> [WORK TO COMPLETE]
From the first line to the last, copy the listing exactly and omit the pictures.
· · · · · · ·
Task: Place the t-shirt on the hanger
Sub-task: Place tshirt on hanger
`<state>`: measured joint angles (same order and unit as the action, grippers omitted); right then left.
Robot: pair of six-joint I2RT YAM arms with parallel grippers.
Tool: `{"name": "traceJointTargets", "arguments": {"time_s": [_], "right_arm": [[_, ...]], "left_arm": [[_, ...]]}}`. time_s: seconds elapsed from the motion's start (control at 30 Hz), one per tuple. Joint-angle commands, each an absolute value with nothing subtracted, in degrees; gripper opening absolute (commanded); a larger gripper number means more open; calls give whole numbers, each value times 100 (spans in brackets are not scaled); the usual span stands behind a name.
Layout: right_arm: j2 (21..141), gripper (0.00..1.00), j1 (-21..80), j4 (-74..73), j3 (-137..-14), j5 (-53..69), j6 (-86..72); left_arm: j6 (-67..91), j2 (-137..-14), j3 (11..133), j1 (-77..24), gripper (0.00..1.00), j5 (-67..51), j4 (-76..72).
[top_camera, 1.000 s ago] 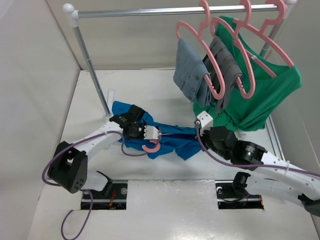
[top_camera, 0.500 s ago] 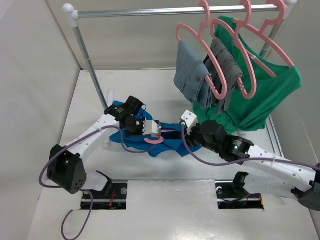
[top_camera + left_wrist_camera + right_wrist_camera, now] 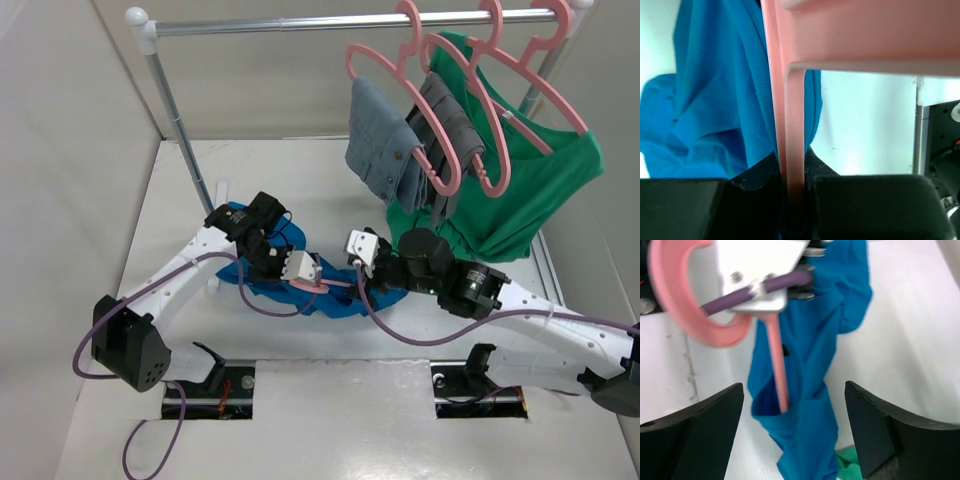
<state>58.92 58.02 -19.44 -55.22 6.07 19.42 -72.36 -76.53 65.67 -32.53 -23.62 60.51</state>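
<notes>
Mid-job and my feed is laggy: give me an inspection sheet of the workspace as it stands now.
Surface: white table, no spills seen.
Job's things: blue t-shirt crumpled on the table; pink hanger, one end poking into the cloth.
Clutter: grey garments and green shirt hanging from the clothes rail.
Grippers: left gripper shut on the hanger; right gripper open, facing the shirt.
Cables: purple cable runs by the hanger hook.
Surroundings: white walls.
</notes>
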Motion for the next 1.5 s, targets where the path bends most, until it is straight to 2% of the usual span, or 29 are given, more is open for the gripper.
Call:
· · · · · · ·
> [REPLY]
Task: Place the t-shirt on the hanger
Sub-task: Place tshirt on hanger
`<state>`: measured joint angles (same order and unit as the action, grippers omitted); right then left.
Robot: pair of six-joint I2RT YAM arms with parallel grippers.
Tool: `{"name": "traceJointTargets", "arguments": {"time_s": [_], "right_arm": [[_, ...]], "left_arm": [[_, ...]]}}`. time_s: seconds elapsed from the motion's start (control at 30 Hz), one per tuple. Joint-angle commands, each an absolute value with nothing subtracted, in degrees; gripper opening absolute (commanded); a larger gripper number means more open; calls give whole numbers, each value times 100 (spans in brackets are not scaled); the usual span stands behind a name.
Layout: right_arm: j2 (21..141), gripper (0.00..1.00), j1 (-21..80), j4 (-74..73), j3 (-137..-14), j5 (-53..69), j6 (-86..72); left_arm: j6 (-67..91), j2 (-137..-14), j3 (11..133), j1 (-77..24), gripper (0.00..1.00), j5 (-67..51), j4 (-76..72).
[top_camera, 1.000 s ago] 
[top_camera, 0.500 s ago] 
[top_camera + left_wrist_camera + right_wrist_camera, now] 
<state>58.92 58.02 -19.44 -55.22 6.07 19.42 -72.36 -76.53 65.67 -32.53 -23.62 60.51</state>
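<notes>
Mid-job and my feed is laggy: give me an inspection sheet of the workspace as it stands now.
Surface: white table, no spills seen.
Job's things: blue t-shirt crumpled on the table; pink hanger, one end poking into the cloth.
Clutter: grey garments and green shirt hanging from the clothes rail.
Grippers: left gripper shut on the hanger; right gripper open, facing the shirt.
Cables: purple cable runs by the hanger hook.
Surroundings: white walls.
</notes>
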Motion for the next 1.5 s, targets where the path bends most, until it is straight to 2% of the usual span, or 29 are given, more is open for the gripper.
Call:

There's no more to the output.